The power to tax belongs exclusively to the legislative branch of the government, and when the law provides for a mode of confirming or contesting the charge imposed, with such notice to the person as is appropriate to the nature of the case, the assessment cannot be said to deprive the owner of his property without due process of law. Spencer v. Merchant, 125 U. S. 345; Walston v. Nevin, 128 U. S. 578. The imposition of taxes is in its nature administrative, and not judicial, but assessors exercise quasi-judicial powers in arriving at the value, and opportunity to be heard should be and is given under all just systems of taxation according to value.
It is enough, however, if the law provides for a board of revision authorized to hear complaints respecting the justice of the assessment, and prescribes the time during which, and the place where, such complaints may be in de. Hagar v. Reclamation District, 111 U. S. 701, 111 U. S. 710. The law of New York gave opportunity for objection before the tax commissioners, (Laws N.Y. 1859, c. 302, § 10, p. 681;) and the plaintiff in error appeared, and obtained a large deduction from the original valuation. It dissatisfied with the final action of the commissioners, he could have had that action reviewed on certiorari. Laws of New York, 1859, c. 302, § 20, p. 684; People v. Commissioners, 4 Wall. 244. But he did not avail himself of this remedy.
The proceeding here was purely an executive process to collect the tax after the liability of the party was finally fixed.
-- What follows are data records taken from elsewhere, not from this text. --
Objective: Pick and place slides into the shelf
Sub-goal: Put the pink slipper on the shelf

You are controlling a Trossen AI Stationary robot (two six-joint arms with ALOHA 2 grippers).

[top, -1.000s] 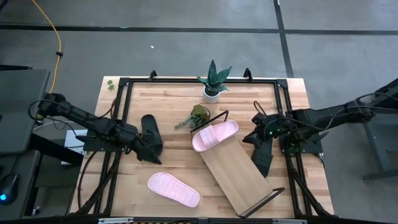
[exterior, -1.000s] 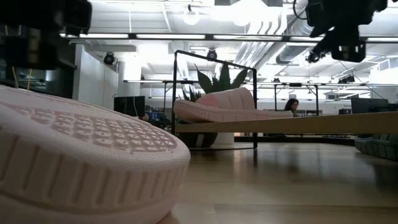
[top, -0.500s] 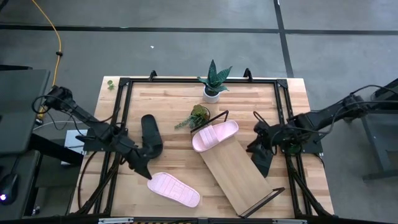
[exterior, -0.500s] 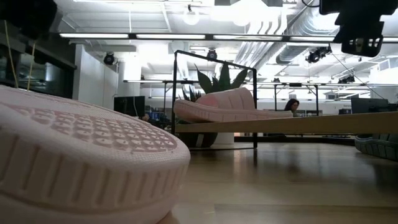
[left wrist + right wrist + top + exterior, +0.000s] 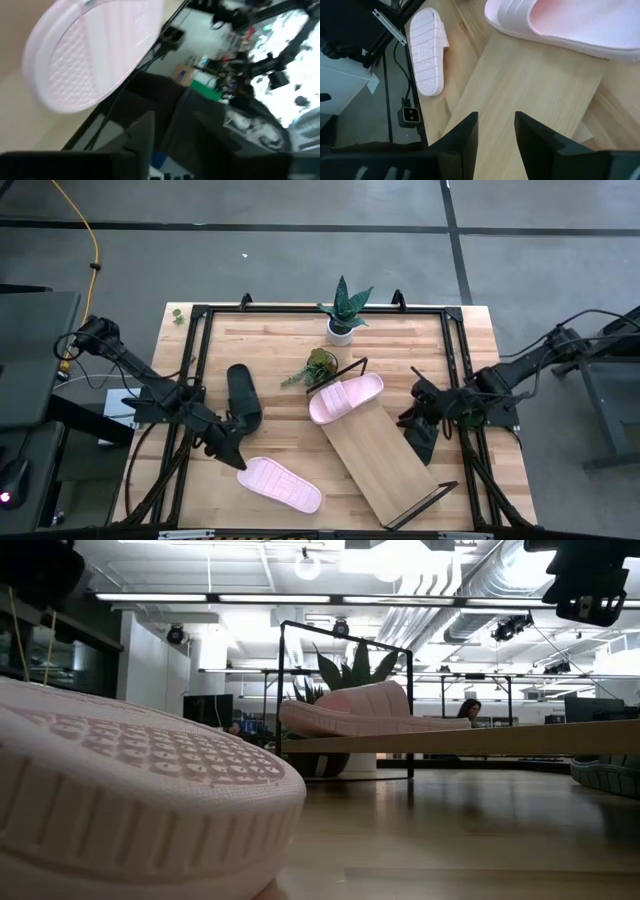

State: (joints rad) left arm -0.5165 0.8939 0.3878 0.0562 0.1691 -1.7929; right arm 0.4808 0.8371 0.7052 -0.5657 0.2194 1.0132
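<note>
left gripper: we see the left gripper (image 5: 235, 457) low over the light wooden tabletop (image 5: 280, 350), its dark fingers (image 5: 142, 135) parted with a clear gap and nothing between them.
pink slide off the shelf: a light pink open-toe slide sandal (image 5: 280, 484) lies sole-up on the tabletop just ahead of the left jaws, its patterned sole (image 5: 95, 55) showing past the fingers; it fills the near side of the low view (image 5: 130, 800).
black slide near the left arm: a black slide sandal (image 5: 243, 394) lies just beside the left jaws, on the side away from the pink one, not touching them as far as we can tell.
right gripper: the right gripper (image 5: 412, 418) stands at the shelf's edge; its two dark fingers (image 5: 465, 135) are partly open and hold nothing.
shelf: the long light-wood board with thin black wire frame ends (image 5: 385, 460) lies slantwise on the tabletop, directly ahead of the right jaws (image 5: 530, 90).
pink slide on the shelf: a second light pink slide sandal (image 5: 345, 397) rests on the shelf's far end, beyond the right jaws (image 5: 570, 22).
black slide by the right arm: a second black slide sandal (image 5: 422, 444) lies beside the shelf, just under the right gripper; we cannot tell whether they touch.
</note>
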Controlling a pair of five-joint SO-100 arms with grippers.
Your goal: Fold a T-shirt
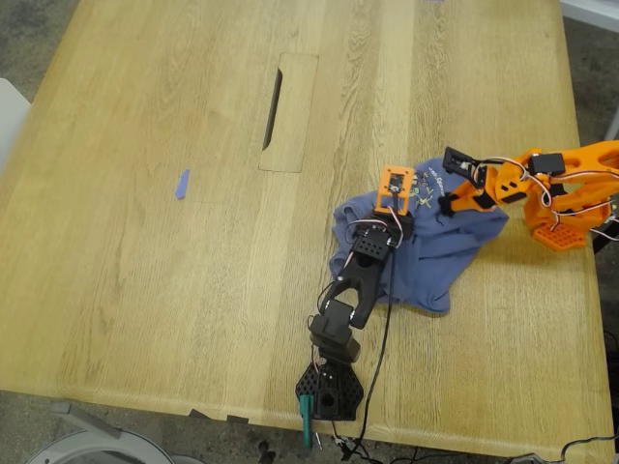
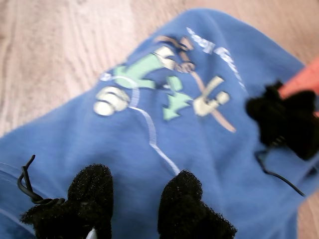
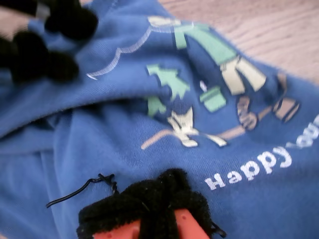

Collection by distress and seizure of person is of very ancient date, Murray's Lessee v. Hoboken Land Co., 18 How. 272, and counsel for defendant in error cites many English statutes, commencing with the twelfth year of Henry VII., c. 13, which in their essential features resemble the New York law upon the subject, one in 6 Henry VIII., c. 26, being strikingly like it. 2 Statutes of the Realm, 644, 3 ib. 156, 230, 516, 812; 4 ib. 176, 334, 385, 744, 991, 1108, 1247; 5
ib. 9, 700; 7 ib. 567. Under the act of 1843, commitment is not resorted to until other means of collection have failed, and then only upon a showing of property possessed, not accessible to levy, but enabling the owner to pay if he chooses, this constituting such misconduct as justifies the order. That law had been in existence for more than forty years at the time of this proceeding. We do not regard the collection in this way, founded on necessity, and so long recognized by the State of New York as to be justifiably resorted to under the circumstances detailed in the act, and operating alike on all persons and property similarly situated, as within the inhibitions of the Fourteenth Amendment.
The judgment is
MR. JUSTICE BLATCHFORD did not take any part in the decision of this case.